### ASSIGNED TASK
Retype the whole listing, character for character.
INFORMATION section start
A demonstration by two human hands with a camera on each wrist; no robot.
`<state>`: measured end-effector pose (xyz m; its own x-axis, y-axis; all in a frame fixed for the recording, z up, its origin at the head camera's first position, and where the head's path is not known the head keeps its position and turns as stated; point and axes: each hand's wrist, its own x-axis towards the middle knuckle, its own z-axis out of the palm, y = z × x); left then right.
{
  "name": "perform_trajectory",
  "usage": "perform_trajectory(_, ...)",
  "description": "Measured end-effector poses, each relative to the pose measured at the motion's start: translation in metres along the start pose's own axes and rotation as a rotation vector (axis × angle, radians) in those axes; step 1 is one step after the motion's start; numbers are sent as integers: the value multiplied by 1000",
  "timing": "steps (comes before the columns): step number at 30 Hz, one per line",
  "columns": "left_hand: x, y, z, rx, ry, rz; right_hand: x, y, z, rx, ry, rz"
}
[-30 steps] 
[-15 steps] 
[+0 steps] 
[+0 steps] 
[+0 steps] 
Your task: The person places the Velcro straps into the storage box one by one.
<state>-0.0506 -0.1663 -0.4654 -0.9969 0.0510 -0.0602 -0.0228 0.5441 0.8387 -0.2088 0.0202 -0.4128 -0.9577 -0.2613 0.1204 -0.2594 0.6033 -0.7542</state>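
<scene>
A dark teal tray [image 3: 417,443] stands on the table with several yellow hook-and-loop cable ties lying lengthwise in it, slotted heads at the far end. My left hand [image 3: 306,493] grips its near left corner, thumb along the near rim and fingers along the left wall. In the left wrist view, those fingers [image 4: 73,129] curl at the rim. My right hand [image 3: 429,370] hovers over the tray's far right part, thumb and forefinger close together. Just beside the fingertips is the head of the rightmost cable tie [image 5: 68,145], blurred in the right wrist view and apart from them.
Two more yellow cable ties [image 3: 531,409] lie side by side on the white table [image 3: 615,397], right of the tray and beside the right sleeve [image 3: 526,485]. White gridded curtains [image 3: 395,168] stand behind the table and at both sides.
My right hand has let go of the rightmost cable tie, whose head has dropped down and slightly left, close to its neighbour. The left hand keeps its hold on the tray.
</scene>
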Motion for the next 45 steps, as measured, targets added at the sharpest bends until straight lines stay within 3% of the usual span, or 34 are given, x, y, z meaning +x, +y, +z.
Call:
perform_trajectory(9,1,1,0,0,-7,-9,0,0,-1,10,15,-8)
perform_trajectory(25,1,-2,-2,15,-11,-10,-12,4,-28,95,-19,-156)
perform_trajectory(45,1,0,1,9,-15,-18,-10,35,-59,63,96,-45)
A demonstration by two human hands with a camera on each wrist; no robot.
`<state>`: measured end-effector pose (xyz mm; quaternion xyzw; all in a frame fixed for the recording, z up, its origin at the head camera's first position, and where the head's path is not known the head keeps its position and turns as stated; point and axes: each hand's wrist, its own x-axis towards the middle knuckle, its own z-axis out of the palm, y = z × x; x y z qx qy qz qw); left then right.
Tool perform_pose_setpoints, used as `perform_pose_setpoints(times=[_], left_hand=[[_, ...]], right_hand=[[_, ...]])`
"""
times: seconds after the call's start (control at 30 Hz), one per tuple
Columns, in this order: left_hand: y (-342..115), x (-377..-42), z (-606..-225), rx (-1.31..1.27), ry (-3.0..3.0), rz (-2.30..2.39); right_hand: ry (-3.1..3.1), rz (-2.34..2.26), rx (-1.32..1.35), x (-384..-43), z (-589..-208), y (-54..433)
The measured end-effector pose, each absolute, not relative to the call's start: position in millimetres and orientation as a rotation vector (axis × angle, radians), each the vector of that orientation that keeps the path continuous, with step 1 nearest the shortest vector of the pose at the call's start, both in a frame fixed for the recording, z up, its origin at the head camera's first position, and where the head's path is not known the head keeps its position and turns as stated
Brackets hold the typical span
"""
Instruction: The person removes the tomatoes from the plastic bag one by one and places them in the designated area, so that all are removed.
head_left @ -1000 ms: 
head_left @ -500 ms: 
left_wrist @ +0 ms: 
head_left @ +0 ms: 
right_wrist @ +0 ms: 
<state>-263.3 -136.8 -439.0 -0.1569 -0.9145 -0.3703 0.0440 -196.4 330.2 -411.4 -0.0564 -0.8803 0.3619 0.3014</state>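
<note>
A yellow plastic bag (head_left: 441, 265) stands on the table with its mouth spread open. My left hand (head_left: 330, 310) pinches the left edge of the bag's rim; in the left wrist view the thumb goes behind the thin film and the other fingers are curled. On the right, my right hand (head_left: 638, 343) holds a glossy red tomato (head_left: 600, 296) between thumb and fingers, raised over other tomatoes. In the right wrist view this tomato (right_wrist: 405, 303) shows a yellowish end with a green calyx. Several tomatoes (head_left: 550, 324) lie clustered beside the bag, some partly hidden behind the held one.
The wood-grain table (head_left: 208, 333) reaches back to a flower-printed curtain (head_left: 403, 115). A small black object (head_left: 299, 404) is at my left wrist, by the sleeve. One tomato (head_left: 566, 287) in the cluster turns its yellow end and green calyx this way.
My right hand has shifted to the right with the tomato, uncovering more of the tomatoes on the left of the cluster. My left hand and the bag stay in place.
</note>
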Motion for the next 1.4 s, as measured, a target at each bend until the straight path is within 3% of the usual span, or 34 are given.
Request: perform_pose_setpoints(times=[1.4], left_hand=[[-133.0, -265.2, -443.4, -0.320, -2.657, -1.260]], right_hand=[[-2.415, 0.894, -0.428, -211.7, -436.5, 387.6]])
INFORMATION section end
### OUTPUT BELOW
A demonstration by two human hands with a camera on each wrist; no robot.
`<state>`: measured end-effector pose (xyz m; its own x-axis, y-axis; all in a frame fixed for the recording, z up, its origin at the head camera's first position, and where the head's path is not known the head keeps its position and turns as stated; point and axes: each hand's wrist, its own x-axis towards the middle knuckle, its own z-axis out of the palm, y = z × x); left then right.
{
  "name": "perform_trajectory",
  "usage": "perform_trajectory(_, ...)",
  "description": "Measured end-effector poses, each relative to the pose measured at the motion's start: translation in metres along the start pose's own axes and rotation as a rotation vector (axis × angle, radians) in those axes; step 1 is one step after the motion's start; numbers are sent as integers: the value multiplied by 1000",
  "timing": "steps (comes before the columns): step number at 30 Hz, one per line",
  "columns": "left_hand: x, y, z, rx, ry, rz; right_hand: x, y, z, rx, ry, rz"
}
[-30 steps] 
[-15 steps] 
[+0 steps] 
[+0 steps] 
[+0 steps] 
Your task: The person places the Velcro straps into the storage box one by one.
<state>-0.0506 -0.1663 -0.4654 -0.9969 0.0510 -0.0602 -0.0228 0.5441 0.8387 -0.2088 0.0202 -0.4128 -0.9577 -0.2613 0.1204 -0.2594 0.6033 -0.7542</state>
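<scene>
A dark teal tray [image 3: 417,443] stands on the table with several yellow hook-and-loop cable ties lying lengthwise in it, slotted heads at the far end. My left hand [image 3: 306,493] grips its near left corner, thumb along the near rim and fingers along the left wall. In the left wrist view, those fingers [image 4: 73,129] curl at the rim. My right hand [image 3: 429,370] hovers over the tray's far right part, thumb and forefinger close together. Just beside the fingertips is the head of the rightmost cable tie [image 5: 68,145], blurred in the right wrist view and apart from them.
Two more yellow cable ties [image 3: 531,409] lie side by side on the white table [image 3: 615,397], right of the tray and beside the right sleeve [image 3: 526,485]. White gridded curtains [image 3: 395,168] stand behind the table and at both sides.
My right hand has let go of the rightmost cable tie, whose head has dropped down and slightly left, close to its neighbour. The left hand keeps its hold on the tray.
</scene>
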Motion for the next 45 steps, as measured, targets added at the sharpest bends until straight lines stay within 3% of the usual span, or 34 are given, x, y, z meaning +x, +y, +z.
Call:
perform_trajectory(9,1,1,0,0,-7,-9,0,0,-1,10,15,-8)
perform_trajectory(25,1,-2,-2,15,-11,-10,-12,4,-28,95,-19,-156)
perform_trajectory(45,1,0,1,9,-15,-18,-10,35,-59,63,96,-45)
A demonstration by two human hands with a camera on each wrist; no robot.
`<state>`: measured end-effector pose (xyz mm; quaternion xyzw; all in a frame fixed for the recording, z up, its origin at the head camera's first position, and where the head's path is not known the head keeps its position and turns as stated; point and axes: each hand's wrist, its own x-axis towards the middle knuckle, its own z-axis out of the palm, y = z × x; x y z qx qy qz qw); left then right.
Tool perform_pose_setpoints, used as `perform_pose_setpoints(times=[_], left_hand=[[_, ...]], right_hand=[[_, ...]])`
"""
times: seconds after the call's start (control at 30 Hz), one per tuple
Columns, in this order: left_hand: y (-342..115), x (-377..-42), z (-606..-225), rx (-1.31..1.27), ry (-3.0..3.0), rz (-2.30..2.39); right_hand: ry (-3.1..3.1), rz (-2.34..2.26), rx (-1.32..1.35), x (-384..-43), z (-589..-208), y (-54..433)
The measured end-effector pose, each absolute, not relative to the call's start: position in millimetres and orientation as a rotation vector (axis × angle, radians), each the vector of that orientation that keeps the path continuous, with step 1 nearest the shortest vector of the pose at the call's start, both in a frame fixed for the recording, z up, its origin at the head camera's first position, and where the head's path is not known the head keeps its position and turns as stated
Brackets hold the typical span
"""
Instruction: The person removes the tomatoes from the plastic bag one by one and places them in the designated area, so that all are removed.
head_left @ -1000 ms: 
head_left @ -500 ms: 
left_wrist @ +0 ms: 
head_left @ +0 ms: 
right_wrist @ +0 ms: 
<state>-263.3 -136.8 -439.0 -0.1569 -0.9145 -0.3703 0.0440 -196.4 330.2 -411.4 -0.0564 -0.8803 0.3619 0.3014</state>
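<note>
A yellow plastic bag (head_left: 441, 265) stands on the table with its mouth spread open. My left hand (head_left: 330, 310) pinches the left edge of the bag's rim; in the left wrist view the thumb goes behind the thin film and the other fingers are curled. On the right, my right hand (head_left: 638, 343) holds a glossy red tomato (head_left: 600, 296) between thumb and fingers, raised over other tomatoes. In the right wrist view this tomato (right_wrist: 405, 303) shows a yellowish end with a green calyx. Several tomatoes (head_left: 550, 324) lie clustered beside the bag, some partly hidden behind the held one.
The wood-grain table (head_left: 208, 333) reaches back to a flower-printed curtain (head_left: 403, 115). A small black object (head_left: 299, 404) is at my left wrist, by the sleeve. One tomato (head_left: 566, 287) in the cluster turns its yellow end and green calyx this way.
My right hand has shifted to the right with the tomato, uncovering more of the tomatoes on the left of the cluster. My left hand and the bag stay in place.
</note>
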Motion for the next 1.4 s, as measured, a target at each bend until the straight path is within 3% of the usual span, or 34 are given.
Request: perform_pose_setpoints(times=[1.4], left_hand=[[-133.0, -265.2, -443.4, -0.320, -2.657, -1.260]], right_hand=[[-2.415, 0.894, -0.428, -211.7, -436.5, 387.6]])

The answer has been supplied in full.